Pirozhkis

(thing) by bewilderbeast Sat Jan 03 2004 at 5:28:22

Family history would hold it that the recipe for these divine cookies came overseas with my great-great-great grandparents' Russian housemaid, who baked them for the family in early December each year so that they would be ready in time for Christmas. Be forewarned: these will take most if not all of an afternoon to prepare, no matter how 1337 your baking skillz. Also, for optimum results, my grandmother recommends a two-week curing period between the baking and the eating. It is worth the wait.

Be also warned that the following will produce up to eight dozen cookies.

Equipment

  • Large mixing bowl
  • Electric mixer (not necessary, but hightly recommended)
  • Refrigerator
  • Oven (gas or electric)
  • A rolling pin and a flat surface to work on
  • Spoons and spatulas and other such implements of culinary destruction
  • Cookie sheets with parchment paper
  • Wire racks for cooling
  • Old, empty coffee canisters or cookie tins
  • Lots and lots of plastic freezer bags
  • Lots and lots of wire twist-ties, or some other means to seal plastic freezer bags

Ingredients

  • 1 cup corn syrup
  • 1 cup (slightly softened) butter
  • 1/2 cup sour cream
  • 1 egg
  • 3/4 cup sugar
  • 1/4 cup cocoa
  • 4 1/2 cups flour
  • 1 teaspoon baking powder
  • 1 teaspoon baking soda
  • 1/2 teaspoon cloves
  • 1/2 teaspoon nutmeg
  • A small jar of raspberry jam
  • Approximately 1 cup icing sugar
  • A small amount of lukewarm water

Method

In a large mixing bowl, cream the corn syrup, butter, sour cream, egg, and sugar together until the mixture is slightly fluffy. (An electric mixer helps.)

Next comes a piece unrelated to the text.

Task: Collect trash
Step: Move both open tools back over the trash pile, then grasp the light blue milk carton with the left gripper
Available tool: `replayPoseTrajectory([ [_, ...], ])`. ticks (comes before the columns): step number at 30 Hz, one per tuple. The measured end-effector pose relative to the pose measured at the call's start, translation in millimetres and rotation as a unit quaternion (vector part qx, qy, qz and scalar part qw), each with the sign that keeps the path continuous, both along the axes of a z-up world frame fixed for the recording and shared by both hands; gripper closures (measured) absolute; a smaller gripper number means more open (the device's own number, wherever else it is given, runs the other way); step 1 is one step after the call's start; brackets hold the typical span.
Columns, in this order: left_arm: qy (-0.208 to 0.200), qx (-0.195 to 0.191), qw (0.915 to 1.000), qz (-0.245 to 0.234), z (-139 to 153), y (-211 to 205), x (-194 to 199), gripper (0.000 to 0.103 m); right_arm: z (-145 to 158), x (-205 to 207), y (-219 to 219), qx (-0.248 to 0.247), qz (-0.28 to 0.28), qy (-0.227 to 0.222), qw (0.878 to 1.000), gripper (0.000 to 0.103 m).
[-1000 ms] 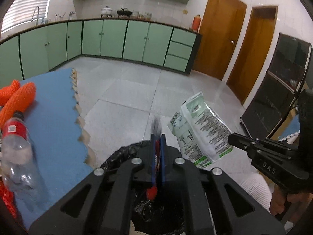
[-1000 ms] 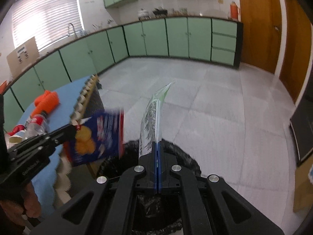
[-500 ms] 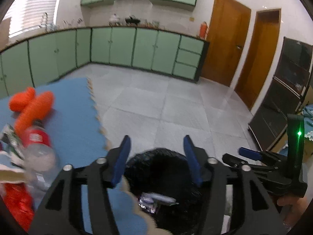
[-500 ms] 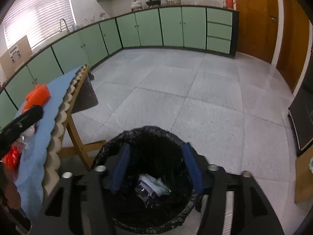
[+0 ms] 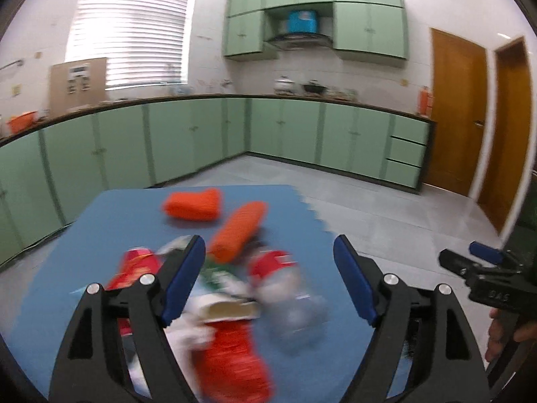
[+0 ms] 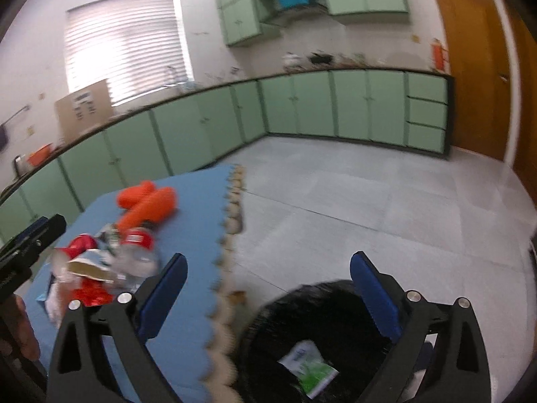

Sift the cocoa, flour, baking powder, baking soda, cloves, and nutmeg together. Add this to the wet mixture in about four parts, mixing thoroughly between additions. The dough will be dense to the point that a dough hook may be required for the final addition of flour mixture. It will be approximately the colour, texture, and density of gingerbread dough. This is a good thing.

Cover the bowl with plastic wrap and place it in the refrigerator. Sit down and relax for two or three hours.

Preheat the oven to 350 degrees Farenheit, or 375 if you are using a gas oven.

Remove the chilled dough from the fridge. Flour a flat surface (kitchen countertop or marble/glass board) and a rolling pin. Roll the dough out to a thickness of about three millimetres. Cut it into small rounds; a champagne flute or anything round that is about an inch and a half in diameter works well as a cutting tool. Roll the rounds out slightly thinner, to a thickness of about two millimetres (this is important!). Place a small dab of raspberry jam in the middle of each round, and (carefully, to prevent breakage) lift up two opposing edges and pinch them together - the cookie should be shaped like half of a sphere standing on its flat edge, with a ridge along the top. It is very likely that the first few you attempt will burst open, and you will quickly become covered in raspberry jam. Fear not. Transfer successful cookies to a cookie sheet with parchment paper on it, and eat/discard failed glops of dough-with-jam.

Bake for 12-15 minutes, or until the cookies are a very slightly darker brown than the unbaked dough. It is distressingly easy to overbake these; I've lost more than I care to admit after overfilling them and having them burst open while baking, covering cookie sheets in molten rasberry jam, which quickly burns and causes thick black smoke to billow alarmingly from cracks around the oven door. Once they are finished, remove them from the oven and allow them to cool slightly on the cookie sheet before removal to a cooling rack.

All that's left now is adding a glaze. In a small bowl, mix about 1 cup of icing sugar with enough lukewarm water to make a thin white syrup. With a spoon, drizzle the glaze over the cooled cookies. Leave them sitting out until the glaze is completely dry.

Now you're done. Put the cooled and dried cookies into plastic freezer bags and seal the bags, with wire twist-ties or by other means. Place the sealed freezer bags into the old, empty coffee canisters, and put them in the basement or the back of a cupboard or somewhere innocuous for two weeks.

Remove from coffee canisters and freezer bags. Enjoy.

This writeup was created for The Ninjagirls Christmas Special quest. Happy holidays.